Your answer must be a word-for-word copy of the listing, with all pictures excluded.

## [DATA BLOCK]
◇ ◇ ◇

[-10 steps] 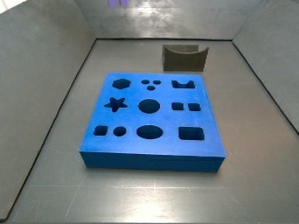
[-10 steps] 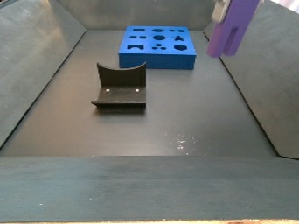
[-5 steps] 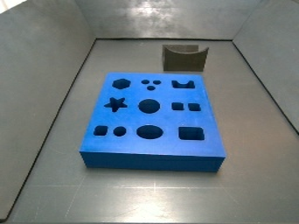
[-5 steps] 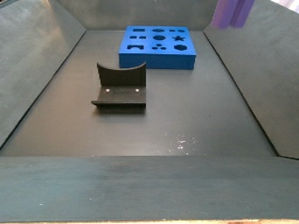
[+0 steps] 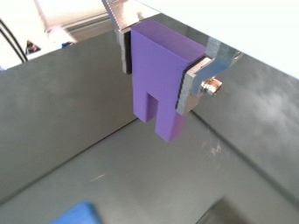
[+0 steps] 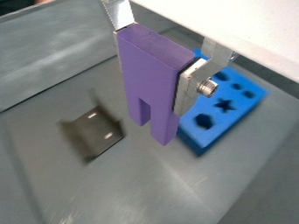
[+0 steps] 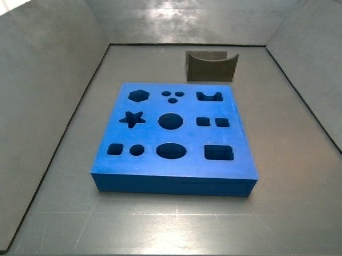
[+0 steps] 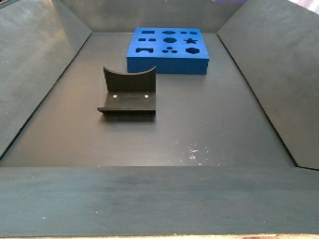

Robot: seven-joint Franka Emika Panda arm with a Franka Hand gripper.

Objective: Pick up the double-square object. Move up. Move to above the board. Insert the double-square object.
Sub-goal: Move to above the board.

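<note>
You have the double-square object (image 5: 159, 77) clamped between the silver fingers (image 5: 197, 83) of the gripper (image 5: 162, 63); in both wrist views it hangs upright, notch downward, clear of the grey floor (image 6: 70, 66). Neither side view shows the gripper or the piece. The board (image 7: 174, 136) lies flat at the centre of a side view, its cut-outs unfilled, with the fixture (image 7: 210, 67) standing apart behind it, toward the upper right of the frame.

One hand (image 6: 158, 74), one double-square object (image 6: 149, 83), one board (image 7: 174, 137), one fixture (image 8: 126, 92).
</note>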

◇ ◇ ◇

## [RESPONSE TO THE TASK]
[-10 steps] 
[-10 steps] 
[-5 steps] 
[-5 steps] 
[+0 steps] 
[+0 steps] 
[+0 steps] 
[+0 steps] 

Robot: seven-joint Franka Emika Panda arm with a Franka Hand gripper.

Objective: Pick up the double-square object. Move up. Move to above the board. Insert the double-square object.
Sub-goal: Move to above the board.

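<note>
You have the double-square object (image 5: 159, 77) clamped between the silver fingers (image 5: 197, 83) of the gripper (image 5: 162, 63); in both wrist views it hangs upright, notch downward, clear of the grey floor (image 6: 70, 66). Neither side view shows the gripper or the piece. The board (image 7: 174, 136) lies flat at the centre of a side view, its cut-outs unfilled, with the fixture (image 7: 210, 67) standing apart behind it, toward the upper right of the frame.

One hand (image 6: 158, 74), one double-square object (image 6: 149, 83), one board (image 7: 174, 137), one fixture (image 8: 126, 92).
</note>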

The given output is the complete response.